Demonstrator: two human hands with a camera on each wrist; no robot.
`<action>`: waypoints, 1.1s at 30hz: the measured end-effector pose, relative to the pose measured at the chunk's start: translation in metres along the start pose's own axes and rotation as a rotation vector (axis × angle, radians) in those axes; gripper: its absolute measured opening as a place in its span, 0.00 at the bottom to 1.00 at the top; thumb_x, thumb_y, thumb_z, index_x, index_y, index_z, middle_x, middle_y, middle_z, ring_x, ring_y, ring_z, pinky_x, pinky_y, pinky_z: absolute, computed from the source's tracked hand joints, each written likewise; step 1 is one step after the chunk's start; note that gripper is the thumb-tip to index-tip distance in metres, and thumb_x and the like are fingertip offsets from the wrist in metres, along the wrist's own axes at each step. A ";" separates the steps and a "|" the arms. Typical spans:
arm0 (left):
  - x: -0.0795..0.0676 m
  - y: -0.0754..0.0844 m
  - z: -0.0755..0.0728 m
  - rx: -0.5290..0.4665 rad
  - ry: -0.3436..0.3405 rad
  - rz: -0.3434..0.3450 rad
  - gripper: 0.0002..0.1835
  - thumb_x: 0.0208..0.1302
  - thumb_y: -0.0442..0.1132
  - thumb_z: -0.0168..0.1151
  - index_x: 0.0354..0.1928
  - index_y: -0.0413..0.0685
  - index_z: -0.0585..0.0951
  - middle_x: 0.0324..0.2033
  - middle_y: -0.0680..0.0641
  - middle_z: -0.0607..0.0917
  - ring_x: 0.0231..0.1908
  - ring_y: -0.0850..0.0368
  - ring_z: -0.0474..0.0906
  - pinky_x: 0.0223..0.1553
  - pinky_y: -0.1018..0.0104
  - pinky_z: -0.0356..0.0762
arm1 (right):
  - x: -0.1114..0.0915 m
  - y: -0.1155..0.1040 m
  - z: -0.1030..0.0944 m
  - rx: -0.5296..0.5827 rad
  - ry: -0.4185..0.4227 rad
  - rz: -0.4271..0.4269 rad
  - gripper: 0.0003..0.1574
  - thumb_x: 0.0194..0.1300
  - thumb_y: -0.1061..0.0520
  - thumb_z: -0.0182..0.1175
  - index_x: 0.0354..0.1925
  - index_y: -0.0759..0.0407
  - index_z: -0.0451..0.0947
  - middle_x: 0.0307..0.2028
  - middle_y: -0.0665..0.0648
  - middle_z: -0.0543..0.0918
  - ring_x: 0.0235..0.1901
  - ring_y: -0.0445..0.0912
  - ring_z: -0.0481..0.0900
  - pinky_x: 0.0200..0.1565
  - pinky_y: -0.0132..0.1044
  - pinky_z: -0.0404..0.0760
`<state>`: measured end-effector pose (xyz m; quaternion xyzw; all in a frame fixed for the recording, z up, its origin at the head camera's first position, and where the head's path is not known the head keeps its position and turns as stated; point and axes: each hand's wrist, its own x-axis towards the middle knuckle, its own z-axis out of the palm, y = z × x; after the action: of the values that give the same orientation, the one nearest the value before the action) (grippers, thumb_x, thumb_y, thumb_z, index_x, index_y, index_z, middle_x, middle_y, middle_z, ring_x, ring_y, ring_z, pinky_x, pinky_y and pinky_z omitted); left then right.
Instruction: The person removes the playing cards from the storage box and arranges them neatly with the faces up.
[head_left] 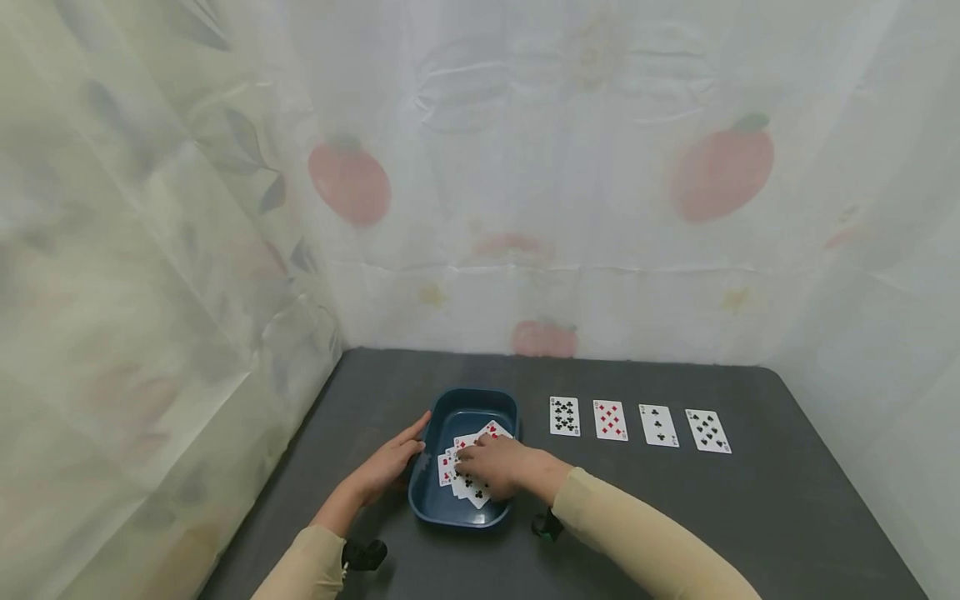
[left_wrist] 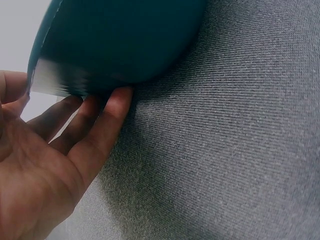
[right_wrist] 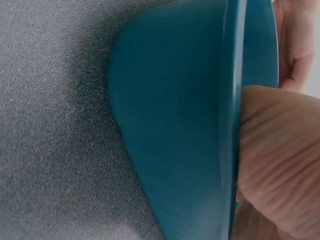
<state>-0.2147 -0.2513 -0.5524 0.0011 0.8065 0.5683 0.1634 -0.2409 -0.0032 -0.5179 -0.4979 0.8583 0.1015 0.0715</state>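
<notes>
A dark blue tray [head_left: 457,523] holds a loose heap of face-up playing cards [head_left: 446,472], red and black suits overlapping. My right hand [head_left: 498,465] reaches over its right rim, fingers lowered onto the heap; whether they pinch a card is hidden. In the right wrist view the thumb side of that hand [right_wrist: 280,155] passes behind the tray rim [right_wrist: 232,120]. My left hand [head_left: 386,468] rests against the tray's left side. The left wrist view shows the left fingers [left_wrist: 102,127] extended, touching the outer wall [left_wrist: 120,45], with the thumb by the rim.
Right of the tray, several face-up cards lie in a spaced row: a black club card [head_left: 565,416], a red diamond card [head_left: 611,420], another black card [head_left: 659,426] and a spade card [head_left: 708,431]. The dark table [head_left: 675,500] is bounded by hanging printed sheets [head_left: 570,208].
</notes>
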 end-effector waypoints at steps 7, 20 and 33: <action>-0.001 0.002 0.001 -0.004 0.000 -0.007 0.33 0.80 0.44 0.45 0.82 0.72 0.53 0.80 0.39 0.52 0.71 0.28 0.58 0.51 0.26 0.73 | 0.002 0.000 0.003 0.028 0.013 0.024 0.41 0.60 0.46 0.73 0.70 0.40 0.74 0.63 0.46 0.75 0.59 0.45 0.72 0.60 0.42 0.75; -0.002 0.001 0.002 -0.013 -0.004 0.002 0.33 0.81 0.43 0.45 0.82 0.72 0.53 0.80 0.41 0.50 0.72 0.29 0.57 0.51 0.26 0.73 | 0.015 0.009 0.008 0.128 0.018 0.125 0.53 0.42 0.33 0.82 0.65 0.44 0.76 0.58 0.48 0.75 0.54 0.44 0.71 0.60 0.42 0.74; -0.001 0.001 0.001 -0.009 0.008 0.010 0.33 0.80 0.43 0.46 0.81 0.73 0.54 0.80 0.42 0.50 0.73 0.30 0.56 0.50 0.25 0.73 | 0.020 0.007 0.000 0.146 -0.021 0.163 0.56 0.37 0.34 0.85 0.63 0.43 0.74 0.56 0.46 0.75 0.53 0.43 0.71 0.62 0.41 0.72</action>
<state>-0.2136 -0.2502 -0.5519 0.0021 0.8045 0.5727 0.1576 -0.2564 -0.0167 -0.5221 -0.4187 0.9003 0.0493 0.1081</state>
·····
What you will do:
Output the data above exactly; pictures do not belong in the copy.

Output for this exercise:
Demonstrator: two human hands with a camera on each wrist; no robot.
`<action>`: waypoints, 1.1s at 30hz: the measured end-effector pose, relative to the pose measured at the chunk's start: translation in metres along the start pose's own axes and rotation as a rotation vector (axis × angle, radians) in those axes; gripper: its absolute measured opening as a place in its span, 0.00 at the bottom to 1.00 at the top; thumb_x, thumb_y, thumb_z, index_x, index_y, index_z, middle_x, middle_y, middle_z, ring_x, ring_y, ring_z, pinky_x, pinky_y, pinky_z: absolute, computed from the source's tracked hand joints, each written likewise; step 1 is one step after the chunk's start; note that gripper is the thumb-tip to index-tip distance in metres, and thumb_x and the like are fingertip offsets from the wrist in metres, along the wrist's own axes at each step. A ";" separates the steps and a "|" the arms. Typical spans:
arm0 (left):
  - x: -0.0795..0.0676 m
  - y: -0.0754..0.0844 m
  - z: -0.0755..0.0728 m
  - rx: -0.5290..0.4665 rad
  - ry: -0.3436..0.3405 rad
  - rz: -0.3434..0.3450 rad
  - gripper: 0.0002..0.1835
  - thumb_x: 0.0208..0.1302
  - thumb_y: -0.0442..0.1132
  - thumb_z: -0.0168..0.1151
  - index_x: 0.0354..0.1928
  - index_y: -0.0413..0.0685
  - index_z: -0.0585..0.0951
  - middle_x: 0.0324..0.2033
  - middle_y: -0.0680..0.0641
  - middle_z: -0.0607..0.0917
  - ring_x: 0.0231..0.1908
  - ring_y: -0.0850..0.0368
  - ring_z: -0.0474..0.0906
  - pinky_x: 0.0223..0.1553
  - pinky_y: -0.1018..0.0104
  - pinky_z: -0.0356..0.0762
arm1 (right):
  - x: -0.1114..0.0915 m
  - y: -0.1155..0.1040 m
  - z: -0.1030..0.0944 m
  - rx: -0.5296..0.5827 rad
  - ry: -0.4185..0.4227 rad
  - rz: -0.4271..0.4269 rad
  - gripper: 0.0003..0.1574
  - thumb_x: 0.0194..0.1300
  - thumb_y: -0.1061..0.0520
  - thumb_z: -0.0182..0.1175
  - index_x: 0.0354..0.1925
  - index_y: -0.0759..0.0407
  - index_z: -0.0451..0.0947
  - middle_x: 0.0307..0.2028
  - middle_y: -0.0665..0.0648
  - middle_z: -0.0543..0.0918
  - ring_x: 0.0235..0.1901
  - ring_y: -0.0445..0.0912
  - ring_z: -0.0481..0.0900
  - pinky_x: 0.0200..0.1565
  - pinky_y: -0.0132..0.1044
  - pinky_z: -0.0404..0.0760
`<state>`: measured end-effector pose (xyz m; quaternion xyzw; all in a frame fixed for the recording, z up, its origin at the head camera's first position, and where the head's path is not known the head keeps its position and turns as stated; point and axes: each hand's wrist, its own x-axis towards the middle knuckle, its own z-axis out of the palm, y = z × x; after the action: of the values that give the same orientation, the one nearest the value before the action) (grippers, thumb_x, thumb_y, thumb_z, index_x, index_y, index_z, middle_x, middle_y, middle_z, ring_x, ring_y, ring_z, pinky_x, pinky_y and pinky_z omitted); left then right.
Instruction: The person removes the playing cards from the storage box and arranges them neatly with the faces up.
[head_left] 
[left_wrist] 
[right_wrist] 
<state>-0.2147 -0.2513 -0.5524 0.0011 0.8065 0.5683 0.1634 -0.2409 -0.0032 -0.5179 -0.4979 0.8583 0.1015 0.0715</state>
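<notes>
A dark blue tray [head_left: 457,523] holds a loose heap of face-up playing cards [head_left: 446,472], red and black suits overlapping. My right hand [head_left: 498,465] reaches over its right rim, fingers lowered onto the heap; whether they pinch a card is hidden. In the right wrist view the thumb side of that hand [right_wrist: 280,155] passes behind the tray rim [right_wrist: 232,120]. My left hand [head_left: 386,468] rests against the tray's left side. The left wrist view shows the left fingers [left_wrist: 102,127] extended, touching the outer wall [left_wrist: 120,45], with the thumb by the rim.
Right of the tray, several face-up cards lie in a spaced row: a black club card [head_left: 565,416], a red diamond card [head_left: 611,420], another black card [head_left: 659,426] and a spade card [head_left: 708,431]. The dark table [head_left: 675,500] is bounded by hanging printed sheets [head_left: 570,208].
</notes>
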 end-effector waypoints at steps 7, 20 and 33: <action>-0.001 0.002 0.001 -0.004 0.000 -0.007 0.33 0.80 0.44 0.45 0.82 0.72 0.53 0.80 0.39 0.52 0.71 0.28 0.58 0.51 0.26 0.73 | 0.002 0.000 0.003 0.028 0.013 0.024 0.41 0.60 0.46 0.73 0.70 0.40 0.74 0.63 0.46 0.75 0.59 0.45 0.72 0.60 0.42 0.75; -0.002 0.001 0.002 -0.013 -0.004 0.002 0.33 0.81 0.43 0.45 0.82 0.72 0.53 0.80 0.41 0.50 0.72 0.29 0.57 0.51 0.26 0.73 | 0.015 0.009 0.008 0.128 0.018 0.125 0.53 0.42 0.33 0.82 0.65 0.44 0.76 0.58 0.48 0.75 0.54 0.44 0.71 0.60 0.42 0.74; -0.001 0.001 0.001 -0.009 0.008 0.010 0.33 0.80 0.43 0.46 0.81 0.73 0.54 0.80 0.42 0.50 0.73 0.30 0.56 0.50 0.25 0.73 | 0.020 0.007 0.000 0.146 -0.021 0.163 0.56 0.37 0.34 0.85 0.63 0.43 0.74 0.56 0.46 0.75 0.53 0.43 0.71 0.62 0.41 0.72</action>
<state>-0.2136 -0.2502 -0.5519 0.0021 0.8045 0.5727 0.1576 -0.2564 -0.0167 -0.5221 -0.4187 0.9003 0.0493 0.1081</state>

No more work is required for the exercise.